§ **Assigned task**
A faithful transcription of all the data, images excluded, is the required answer.
——
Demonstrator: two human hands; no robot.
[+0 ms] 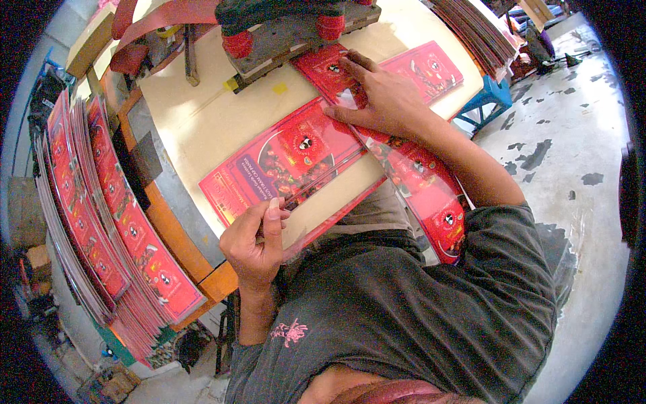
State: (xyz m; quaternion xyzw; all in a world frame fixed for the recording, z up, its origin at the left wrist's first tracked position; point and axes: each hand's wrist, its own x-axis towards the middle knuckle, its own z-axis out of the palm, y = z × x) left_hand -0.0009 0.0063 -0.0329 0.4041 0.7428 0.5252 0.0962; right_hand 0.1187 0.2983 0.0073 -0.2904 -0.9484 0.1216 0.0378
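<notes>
A red printed sheet (304, 143) with food pictures lies on a pale board (195, 108) in front of me. At its near left edge my left hand (257, 236) is closed in a pinch, thumb up, on the sheet's thin edge. A long red printed strip (420, 161) crosses to the right of the sheet, and its near end hangs over my right side. My right hand (383, 94) rests across this strip, thumb and fingers bent around its width; the part under the palm is hidden. Another red sheet (431, 71) lies flat behind my right wrist.
A heavy machine part with red fittings (276, 37) stands at the board's far side. Left of it are a metal rod (192, 64) and a reddish belt (165, 30). Stacks of red printed sheets (138, 229) stand at left; another stack (474, 37) is far right, near a blue stool (491, 101).
</notes>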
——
§ **Task answer**
Demonstrator: two human hands; no robot.
[+0 ms] 
State: (xyz m; quaternion xyzw; all in a world frame fixed for the recording, z up, its origin at the left wrist's first tracked position; point and axes: each hand's wrist, its own x-axis towards the middle knuckle, its own z-axis out of the palm, y = z × x) left_hand -0.0009 0.0063 -0.0329 0.4041 0.7428 0.5252 0.0962; right_hand 0.1187 0.2983 0.0073 -0.2904 -0.9484 0.1216 0.0378
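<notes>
A red printed sheet (304, 143) with food pictures lies on a pale board (195, 108) in front of me. At its near left edge my left hand (257, 236) is closed in a pinch, thumb up, on the sheet's thin edge. A long red printed strip (420, 161) crosses to the right of the sheet, and its near end hangs over my right side. My right hand (383, 94) rests across this strip, thumb and fingers bent around its width; the part under the palm is hidden. Another red sheet (431, 71) lies flat behind my right wrist.
A heavy machine part with red fittings (276, 37) stands at the board's far side. Left of it are a metal rod (192, 64) and a reddish belt (165, 30). Stacks of red printed sheets (138, 229) stand at left; another stack (474, 37) is far right, near a blue stool (491, 101).
</notes>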

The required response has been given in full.